Main Stories

It is necessary to reform the Election Commission itself

No one can deny that the country needs major electoral reforms. Therefore, the proposals sent by the Election Commission to the Central Government should be welcomed. The commission has pointed out the need for several important reforms. Like the suggestion of one person contesting from one seat is very good. Sometimes politicians contest more than one seat because of the risk of losing elections and sometimes for political messaging. After winning from both the seats, one seat is vacant, on which by-election is to be held. Thus by-elections have many disadvantages. The cost of conducting elections is its own, but there is uncertainty in the respective assembly or Lok Sabha seat for several months and elections are going on. The Election Commission has proposed that a leader should be barred from contesting from two seats or he should be fined heavily in case of by-elections.
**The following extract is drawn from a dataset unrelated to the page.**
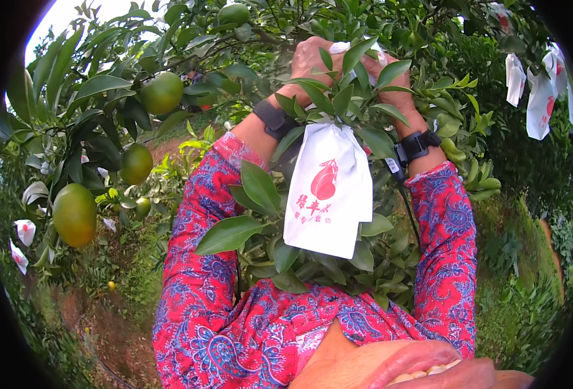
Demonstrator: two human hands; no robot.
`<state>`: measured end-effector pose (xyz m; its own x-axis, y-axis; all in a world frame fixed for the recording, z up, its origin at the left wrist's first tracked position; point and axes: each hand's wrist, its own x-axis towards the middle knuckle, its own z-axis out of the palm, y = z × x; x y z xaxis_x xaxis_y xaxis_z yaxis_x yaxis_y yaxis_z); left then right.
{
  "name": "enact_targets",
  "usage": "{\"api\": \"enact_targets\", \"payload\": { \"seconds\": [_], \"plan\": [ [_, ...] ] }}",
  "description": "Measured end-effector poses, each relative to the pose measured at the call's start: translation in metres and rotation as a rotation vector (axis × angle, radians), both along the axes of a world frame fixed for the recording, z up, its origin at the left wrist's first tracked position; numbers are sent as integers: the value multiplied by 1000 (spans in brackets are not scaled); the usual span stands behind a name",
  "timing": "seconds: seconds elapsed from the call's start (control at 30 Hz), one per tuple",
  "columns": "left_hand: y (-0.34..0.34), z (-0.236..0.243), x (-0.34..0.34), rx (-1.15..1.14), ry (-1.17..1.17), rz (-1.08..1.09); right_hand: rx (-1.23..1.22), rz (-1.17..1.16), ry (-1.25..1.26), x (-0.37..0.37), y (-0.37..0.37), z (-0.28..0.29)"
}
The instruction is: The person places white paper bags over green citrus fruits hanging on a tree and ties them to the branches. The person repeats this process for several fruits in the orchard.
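Green leafy citrus tree (137, 39) fills everything, unripe green fruits (162, 93) hanging off to the left; white paper fruit bag (328, 191) with a red print dangles dead centre, and left hand (309, 59) plus right hand (390, 87) are both pinched shut around its gathered top among the leaves

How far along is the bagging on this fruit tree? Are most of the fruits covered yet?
Done: several white bags already hang on branches at the far right. In hand: the left hand and right hand are up at the neck of a white paper bag among the leaves. Left: at least four bare green fruits at the left remain uncovered.
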<state>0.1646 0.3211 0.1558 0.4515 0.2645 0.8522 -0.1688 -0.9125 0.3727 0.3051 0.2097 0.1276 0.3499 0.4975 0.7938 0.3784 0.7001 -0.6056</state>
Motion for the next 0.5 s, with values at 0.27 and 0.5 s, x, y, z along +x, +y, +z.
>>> {"api": "enact_targets", "payload": {
  "seconds": [0.27, 0.5],
  "plan": [
    [4, 1, 0, -160, 6, -53, 375, -488, -536, -5, 4, -5],
    [5, -7, -3, 247, -37, 184, 38, -570, -740, 2, 3, -8]
  ]
}}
Such a proposal has come before. When this proposal came in 2004, it was proposed to impose a fine of five lakh rupees on the leader concerned in the event of a by-election. But imposing a fine or increasing the amount of fine is not a solution as it is not just a matter of expenditure. Big questions are associated with this. Why should a by-election be called for because of any leader’s own personal gain and loss? Why should the people of a particular area suffer the hardships it creates? There is also a question that is often raised that when the voter cannot vote in two places, then how can a leader fight from two places? Therefore a change in this rule is necessary. It was first changed in 1996. By that time a leader could contest from multiple seats. This was going on since independence, when Atal Bihari Vajpayee fought the first Lok Sabha election of his life from three seats. He fought from Mathura, Lucknow and Balrampur in 1957 and won from Balrampur. This rule was changed in 1996. According to the new rule, no leader can contest from more than two seats at the same time.

It is a very common practice for politicians to fight from two seats. In the last ie 2019 elections, Rahul Gandhi had contested from Amethi in Uttar Pradesh and Wayanad in Kerala. Prior to that i.e. in 2014, as a prime ministerial candidate, Narendra Modi had contested from Varanasi in Uttar Pradesh and Vadodara in Gujarat and won from both the seats. He later resigned from the Vadodara seat. Therefore, the Election Commission must make this reform, so that a leader is barred from contesting from two seats. But at the same time, attention should be paid to other reasons, which lead to by-elections. At present, by-elections are being held for two Lok Sabha seats in Uttar Pradesh and one in Punjab. Both the MPs from Uttar Pradesh resigned because they became MLAs and Bhagwant Mann, MP from Sangrur seat in Punjab, resigned because he has become the Chief Minister and has to contest the assembly elections. It is also a very common practice that MPs contest the assembly elections or MLAs contest the Lok Sabha elections. This also leads to by-elections.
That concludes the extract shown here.